La banque vient de créer 100 millions de dollars qui n’existaient pas avant. L’entreprise peut maintenant dépenser ces dollars (payer un fournisseur, etc.). Ces dollars circulent dans l’économie mondiale , c’est de la nouvelle liquidité en dollars. C’est exactement comme ça que les banques « produisent » des dollars tous les jours.
Les grandes banques internationales utilisent aussi d’autres outils pour grossir leur bilan et créer des dollars : repos, swaps de devises, émission de dettes,
Tous ces mécanismes font grossir le bilan des banques sans que la Réserve fédérale américaine imprime de nouveaux dollars
- Quand les banques élargissent massivement leurs bilans , beaucoup de dollars circulent dans le monde et le dollar a tendance à baisser.
- Quand les banques deviennent prudentes (crise, peur du risque, régulation plus stricte) , elles réduisent les prêts, les repos et les swaps , leurs bilans se contractent , les dollars deviennent rares , le dollar monte .
C’est pour ça que Snider dit que le vrai moteur du dollar n’est pas la Fed, mais la taille des bilans des grandes banques internationales et ce que j’appellle moi la capacité bilantielle du système et cette caapcité bilantielle est plus grande quand le monde est en risk-on que quand il est en risk-off..
En résumé, les banques ne créent pas des billets verts comme la Fed,
Elles créent des dépôts en dollars en accordant des prêts ou en faisant des opérations financières. Et elles le font selon l’appétit pour le risque.

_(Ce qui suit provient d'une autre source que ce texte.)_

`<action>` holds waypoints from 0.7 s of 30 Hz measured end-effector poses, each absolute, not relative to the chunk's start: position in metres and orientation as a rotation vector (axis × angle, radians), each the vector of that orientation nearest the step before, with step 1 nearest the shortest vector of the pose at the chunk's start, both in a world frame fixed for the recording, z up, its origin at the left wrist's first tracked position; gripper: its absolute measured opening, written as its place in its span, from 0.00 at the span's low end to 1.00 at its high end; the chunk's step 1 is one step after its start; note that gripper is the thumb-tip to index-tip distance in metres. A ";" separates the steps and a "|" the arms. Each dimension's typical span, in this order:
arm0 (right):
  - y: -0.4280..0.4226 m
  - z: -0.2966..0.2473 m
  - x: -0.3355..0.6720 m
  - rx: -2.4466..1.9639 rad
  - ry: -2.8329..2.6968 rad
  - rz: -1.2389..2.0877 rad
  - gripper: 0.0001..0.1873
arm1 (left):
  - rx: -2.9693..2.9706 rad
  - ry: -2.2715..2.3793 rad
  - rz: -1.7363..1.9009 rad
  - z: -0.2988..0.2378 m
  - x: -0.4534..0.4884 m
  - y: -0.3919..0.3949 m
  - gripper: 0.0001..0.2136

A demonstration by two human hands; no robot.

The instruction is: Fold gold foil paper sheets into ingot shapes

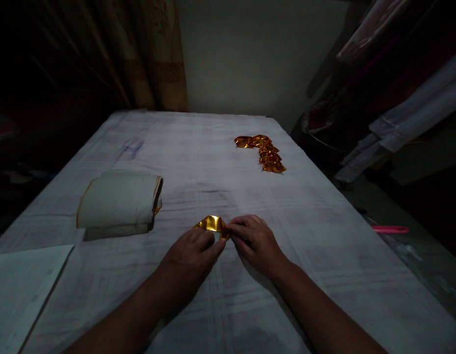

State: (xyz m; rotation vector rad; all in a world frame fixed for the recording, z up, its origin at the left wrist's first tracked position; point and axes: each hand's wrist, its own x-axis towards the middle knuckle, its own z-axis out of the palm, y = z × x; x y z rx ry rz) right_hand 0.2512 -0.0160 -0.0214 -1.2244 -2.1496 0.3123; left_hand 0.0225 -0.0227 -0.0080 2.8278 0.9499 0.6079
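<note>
Between my two hands is a piece of shiny gold foil paper [214, 223], partly folded, its broad face turned up and its right end pinched. My left hand [193, 253] is closed around its left and near side, thumb stretched toward the right end. The fingers of my right hand [255, 241] are pressed together on that right end. My fingertips partly hide the foil. Farther back on the right lie several folded gold foil pieces [270, 155], overlapping in a bent row.
A pale cloth with faint checks covers the table [198, 162]. To the left sits a thick stack of curved whitish sheets [119, 201] with gold at its edges. A white board or sheet [24, 285] lies at the near left. Beyond the right edge are a pink handle [390, 229] and hanging cloths [419, 108].
</note>
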 end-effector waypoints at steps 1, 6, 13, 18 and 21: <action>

L’analyse de Snider est très pertinente et elle permet de mieux comprendre beaucoup de mouvements paradoxaux du dollar; ils ne semblent illogiques qu’au premier abord.
Elle a cependant quelques limites: parfois, un dollar fort peut aussi refléter un vrai attrait relatif par exemple quand la Fed monte ses taux beaucoup plus vite que les autres banques centrales, comme en 2022.